It's not only administrative incompetence, there is a deliberate political will to harass immigrants that they eventually give up, just to meet a stupid net immigration target.
Post edited at 10:49
1
 Offwidth 28 Feb 2017
In reply to Postmanpat:

One of my maxims is never assume conspiracy when cock-up is a possibility. However, I just don't believe a junior administrator could cause something as bad as this to happen as fast as it did. Yet in the end the exact cause is something we will never know and as such the details of why are beside the point: it shouldn't have happened and whatever made it happen needs fixing fast.
1
 Postmanpat 28 Feb 2017
In reply to Offwidth:
> One of my maxims is never assume conspiracy when cock-up is a possibility. However, I just don't believe a junior administrator could cause something as bad as this to happen as fast as it did. Yet in the end the exact cause is something we will never know and as such the details of why are beside the point: it shouldn't have happened and whatever made it happen needs fixing fast.

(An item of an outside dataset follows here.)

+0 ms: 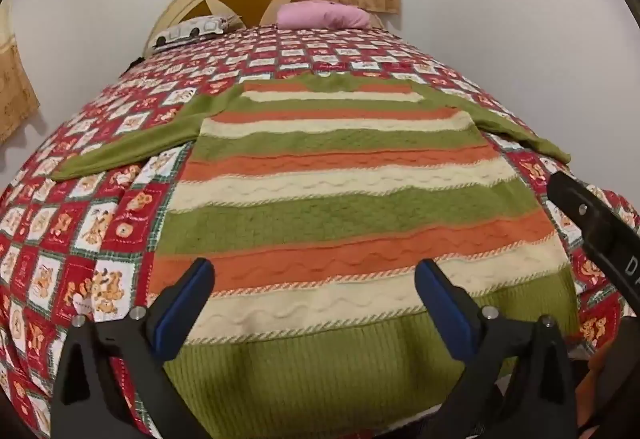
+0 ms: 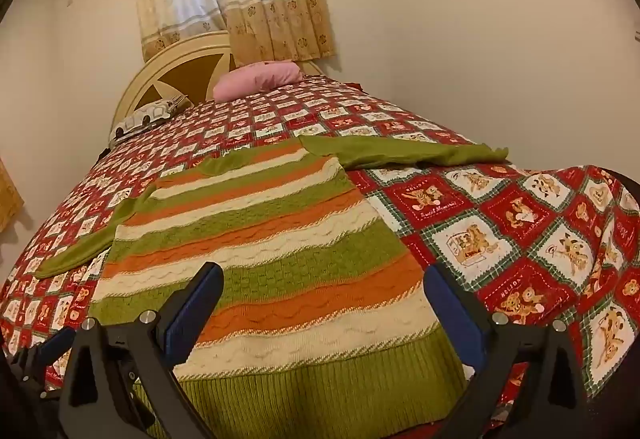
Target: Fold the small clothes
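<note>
We see the striped sweater [image 1: 352,207] lying flat on the bedspread [image 1: 80,239], sleeves spread out. Our left gripper [image 1: 314,279] and right gripper [image 2: 324,287] hang wide open above its hem, holding nothing. The thick knit can bunch if we pinch only one layer

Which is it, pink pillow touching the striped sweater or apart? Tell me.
Apart. The right wrist view shows bare quilt between pink pillow and striped sweater.

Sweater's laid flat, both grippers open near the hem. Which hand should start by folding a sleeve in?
Probably right. The right gripper sits at the sweater's right edge, facing the right sleeve. The left gripper is centred over the hem.
</note>
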The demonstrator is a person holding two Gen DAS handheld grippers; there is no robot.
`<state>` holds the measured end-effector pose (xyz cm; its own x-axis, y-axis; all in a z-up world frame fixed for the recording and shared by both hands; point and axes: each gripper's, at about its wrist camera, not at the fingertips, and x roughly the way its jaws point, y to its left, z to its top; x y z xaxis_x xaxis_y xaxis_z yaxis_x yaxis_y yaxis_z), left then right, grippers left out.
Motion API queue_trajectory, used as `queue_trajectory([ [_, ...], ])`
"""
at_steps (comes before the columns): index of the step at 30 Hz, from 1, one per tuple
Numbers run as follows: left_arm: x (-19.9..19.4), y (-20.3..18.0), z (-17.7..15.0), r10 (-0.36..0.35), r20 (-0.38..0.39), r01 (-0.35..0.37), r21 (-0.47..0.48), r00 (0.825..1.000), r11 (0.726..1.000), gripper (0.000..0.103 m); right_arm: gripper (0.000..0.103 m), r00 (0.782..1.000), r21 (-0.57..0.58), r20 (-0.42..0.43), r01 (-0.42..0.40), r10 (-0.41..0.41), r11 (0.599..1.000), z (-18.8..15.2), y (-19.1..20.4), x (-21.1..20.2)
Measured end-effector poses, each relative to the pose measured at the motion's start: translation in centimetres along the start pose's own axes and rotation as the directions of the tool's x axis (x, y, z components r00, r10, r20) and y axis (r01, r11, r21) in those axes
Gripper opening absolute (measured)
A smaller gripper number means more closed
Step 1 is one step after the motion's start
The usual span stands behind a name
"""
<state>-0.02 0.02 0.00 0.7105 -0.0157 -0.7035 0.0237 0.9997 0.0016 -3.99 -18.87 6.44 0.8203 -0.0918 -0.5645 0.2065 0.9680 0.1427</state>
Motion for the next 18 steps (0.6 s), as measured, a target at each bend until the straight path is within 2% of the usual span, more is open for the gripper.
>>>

As an aside, it took us about a minute to get to the obvious question of "how does this happen"? Have you ever seen a decent media piece asking the same question and trying to find out the answer, because I haven't.

All we get is emotive pieces about "floods of cheating immigrants" or "isn't this unfair. Isn't the government horrid".
Post edited at 11:18
1
 RomTheBear 28 Feb 2017
In reply to Offwidth:

> One of my maxims is never assume conspiracy when cock-up is a possibility. However, I just don't believe a junior administrator could cause something as bad as this to happen as fast as it did.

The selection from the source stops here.